#### [Exercise]
Report, as a number alone, how many lines below contain the string "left".

#### [Dataset content]
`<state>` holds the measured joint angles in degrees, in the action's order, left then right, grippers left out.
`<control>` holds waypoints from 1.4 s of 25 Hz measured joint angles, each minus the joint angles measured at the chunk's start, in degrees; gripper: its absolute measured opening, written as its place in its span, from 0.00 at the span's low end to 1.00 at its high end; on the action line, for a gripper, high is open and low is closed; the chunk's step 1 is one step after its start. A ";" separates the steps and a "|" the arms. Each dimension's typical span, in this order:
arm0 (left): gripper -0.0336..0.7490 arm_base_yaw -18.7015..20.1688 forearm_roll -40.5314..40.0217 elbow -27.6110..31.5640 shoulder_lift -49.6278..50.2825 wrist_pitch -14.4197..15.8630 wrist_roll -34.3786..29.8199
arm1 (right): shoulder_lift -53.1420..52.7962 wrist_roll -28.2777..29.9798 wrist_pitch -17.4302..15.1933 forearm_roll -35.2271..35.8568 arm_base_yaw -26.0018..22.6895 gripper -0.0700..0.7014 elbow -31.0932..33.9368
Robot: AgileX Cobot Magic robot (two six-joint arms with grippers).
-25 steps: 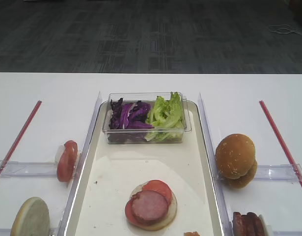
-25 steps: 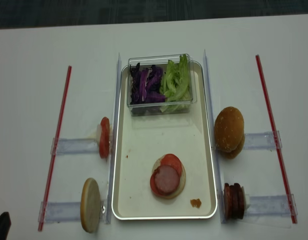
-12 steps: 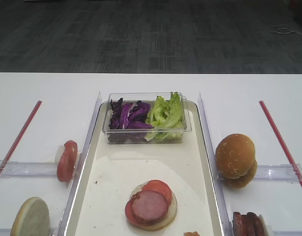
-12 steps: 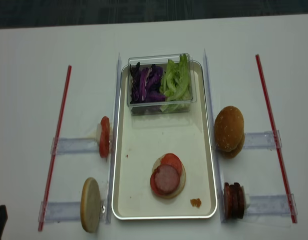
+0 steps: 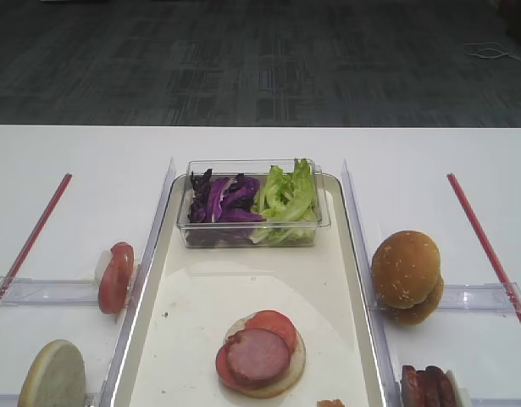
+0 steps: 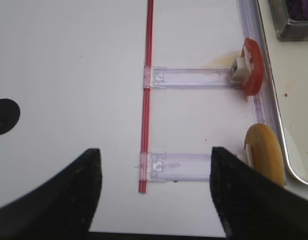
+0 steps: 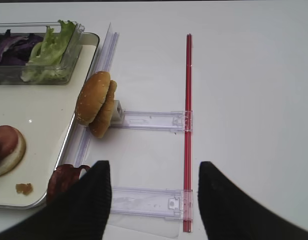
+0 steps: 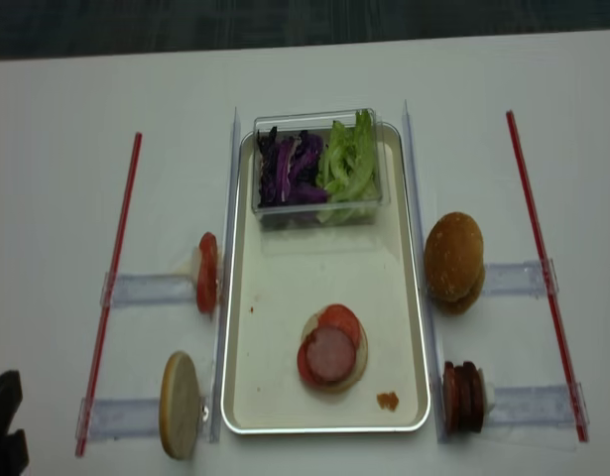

#### [Expected answer]
2